Task: Every line of the material is to be set down exactly as written.

Data provided:
□ □ □ □

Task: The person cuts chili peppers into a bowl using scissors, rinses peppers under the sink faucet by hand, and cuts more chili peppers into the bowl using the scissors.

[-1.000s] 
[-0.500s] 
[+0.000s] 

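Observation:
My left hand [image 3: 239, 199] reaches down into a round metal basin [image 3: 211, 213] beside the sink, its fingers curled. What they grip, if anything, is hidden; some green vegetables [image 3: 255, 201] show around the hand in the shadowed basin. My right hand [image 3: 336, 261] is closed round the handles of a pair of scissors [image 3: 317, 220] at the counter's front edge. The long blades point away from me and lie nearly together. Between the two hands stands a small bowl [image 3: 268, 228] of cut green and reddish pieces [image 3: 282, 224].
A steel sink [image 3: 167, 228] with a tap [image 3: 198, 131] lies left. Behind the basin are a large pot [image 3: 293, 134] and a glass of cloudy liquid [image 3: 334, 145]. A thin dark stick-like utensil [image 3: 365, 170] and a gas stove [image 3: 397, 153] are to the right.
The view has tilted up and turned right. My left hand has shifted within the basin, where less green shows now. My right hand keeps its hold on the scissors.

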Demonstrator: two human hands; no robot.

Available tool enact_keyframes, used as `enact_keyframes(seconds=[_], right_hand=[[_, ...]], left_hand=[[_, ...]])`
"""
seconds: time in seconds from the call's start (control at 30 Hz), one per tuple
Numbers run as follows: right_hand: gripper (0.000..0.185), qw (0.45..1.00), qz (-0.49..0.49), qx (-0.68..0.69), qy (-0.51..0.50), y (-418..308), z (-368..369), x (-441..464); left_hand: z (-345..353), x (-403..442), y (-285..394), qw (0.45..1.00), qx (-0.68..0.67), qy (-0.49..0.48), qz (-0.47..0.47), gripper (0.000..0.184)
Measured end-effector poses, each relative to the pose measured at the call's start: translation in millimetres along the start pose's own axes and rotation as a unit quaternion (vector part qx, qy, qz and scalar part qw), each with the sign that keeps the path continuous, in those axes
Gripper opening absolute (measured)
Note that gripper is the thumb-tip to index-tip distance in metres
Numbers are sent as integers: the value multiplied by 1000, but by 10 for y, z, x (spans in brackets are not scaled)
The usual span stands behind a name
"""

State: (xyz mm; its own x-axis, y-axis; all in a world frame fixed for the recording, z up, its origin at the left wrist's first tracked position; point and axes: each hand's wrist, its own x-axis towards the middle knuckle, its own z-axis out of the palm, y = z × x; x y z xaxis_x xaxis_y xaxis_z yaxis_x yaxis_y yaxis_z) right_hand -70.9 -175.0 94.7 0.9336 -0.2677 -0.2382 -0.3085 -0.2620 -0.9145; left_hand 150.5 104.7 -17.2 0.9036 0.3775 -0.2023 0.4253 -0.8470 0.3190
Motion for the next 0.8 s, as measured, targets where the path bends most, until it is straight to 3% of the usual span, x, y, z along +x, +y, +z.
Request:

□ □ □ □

Exercise answer:
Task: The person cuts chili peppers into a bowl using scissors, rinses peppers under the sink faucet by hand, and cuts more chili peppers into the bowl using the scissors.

[-1.000s] 
[-0.500s] 
[+0.000s] 

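Observation:
My left hand [image 3: 239, 199] reaches down into a round metal basin [image 3: 211, 213] beside the sink, its fingers curled. What they grip, if anything, is hidden; some green vegetables [image 3: 255, 201] show around the hand in the shadowed basin. My right hand [image 3: 336, 261] is closed round the handles of a pair of scissors [image 3: 317, 220] at the counter's front edge. The long blades point away from me and lie nearly together. Between the two hands stands a small bowl [image 3: 268, 228] of cut green and reddish pieces [image 3: 282, 224].
A steel sink [image 3: 167, 228] with a tap [image 3: 198, 131] lies left. Behind the basin are a large pot [image 3: 293, 134] and a glass of cloudy liquid [image 3: 334, 145]. A thin dark stick-like utensil [image 3: 365, 170] and a gas stove [image 3: 397, 153] are to the right.
The view has tilted up and turned right. My left hand has shifted within the basin, where less green shows now. My right hand keeps its hold on the scissors.
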
Demonstrator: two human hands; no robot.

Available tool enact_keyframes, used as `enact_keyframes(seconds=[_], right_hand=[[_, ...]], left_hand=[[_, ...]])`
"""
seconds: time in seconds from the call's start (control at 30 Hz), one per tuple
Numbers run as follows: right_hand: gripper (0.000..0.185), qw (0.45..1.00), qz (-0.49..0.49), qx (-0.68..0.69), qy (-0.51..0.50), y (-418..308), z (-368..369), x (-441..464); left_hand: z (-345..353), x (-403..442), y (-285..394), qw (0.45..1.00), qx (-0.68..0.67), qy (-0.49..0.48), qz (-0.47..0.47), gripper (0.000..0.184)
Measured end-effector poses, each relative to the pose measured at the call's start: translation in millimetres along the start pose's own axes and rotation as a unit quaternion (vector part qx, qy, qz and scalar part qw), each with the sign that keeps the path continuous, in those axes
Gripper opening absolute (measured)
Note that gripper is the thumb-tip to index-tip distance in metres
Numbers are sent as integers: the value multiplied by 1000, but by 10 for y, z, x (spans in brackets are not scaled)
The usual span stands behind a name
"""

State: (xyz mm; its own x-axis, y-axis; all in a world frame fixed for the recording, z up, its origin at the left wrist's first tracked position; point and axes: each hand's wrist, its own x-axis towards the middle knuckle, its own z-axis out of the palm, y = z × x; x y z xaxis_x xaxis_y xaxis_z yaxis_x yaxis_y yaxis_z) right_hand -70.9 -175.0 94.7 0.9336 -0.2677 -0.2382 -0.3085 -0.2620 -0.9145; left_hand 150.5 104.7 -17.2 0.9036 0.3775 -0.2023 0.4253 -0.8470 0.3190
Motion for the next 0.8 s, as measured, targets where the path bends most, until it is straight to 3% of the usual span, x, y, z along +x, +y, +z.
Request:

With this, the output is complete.